WHAT YOU HAVE TO DO:
Give the data again exactly as it appears, excluding any pictures.

..............................

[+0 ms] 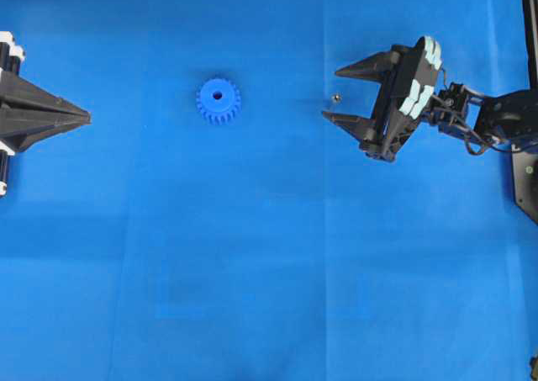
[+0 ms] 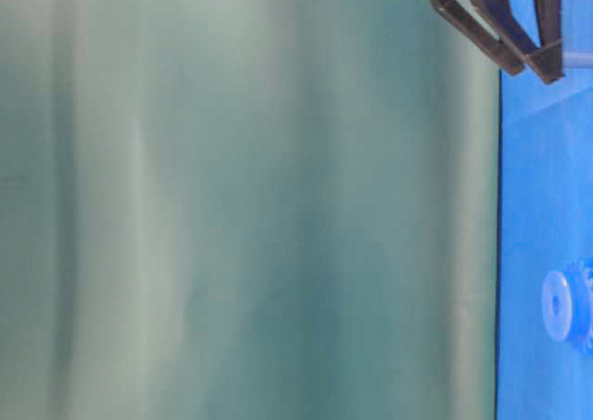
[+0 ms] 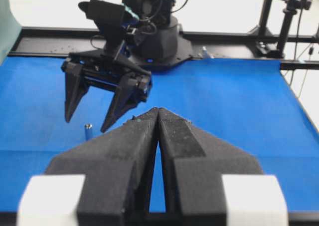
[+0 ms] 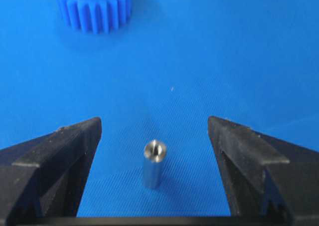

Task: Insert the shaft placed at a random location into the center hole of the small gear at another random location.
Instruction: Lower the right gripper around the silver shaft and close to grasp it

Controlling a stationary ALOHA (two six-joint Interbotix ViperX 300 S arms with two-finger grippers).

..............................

OUTPUT OF THE TASK:
[+0 ms] 
[+0 ms] 
[+0 ms] 
[+0 ms] 

Task: Insert the shaft placed at a random location into the center hole of the small gear at another random location.
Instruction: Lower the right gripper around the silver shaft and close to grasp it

Controlling a stationary ALOHA (two six-joint Interbotix ViperX 300 S arms with two-finger grippers).

The response is now finished.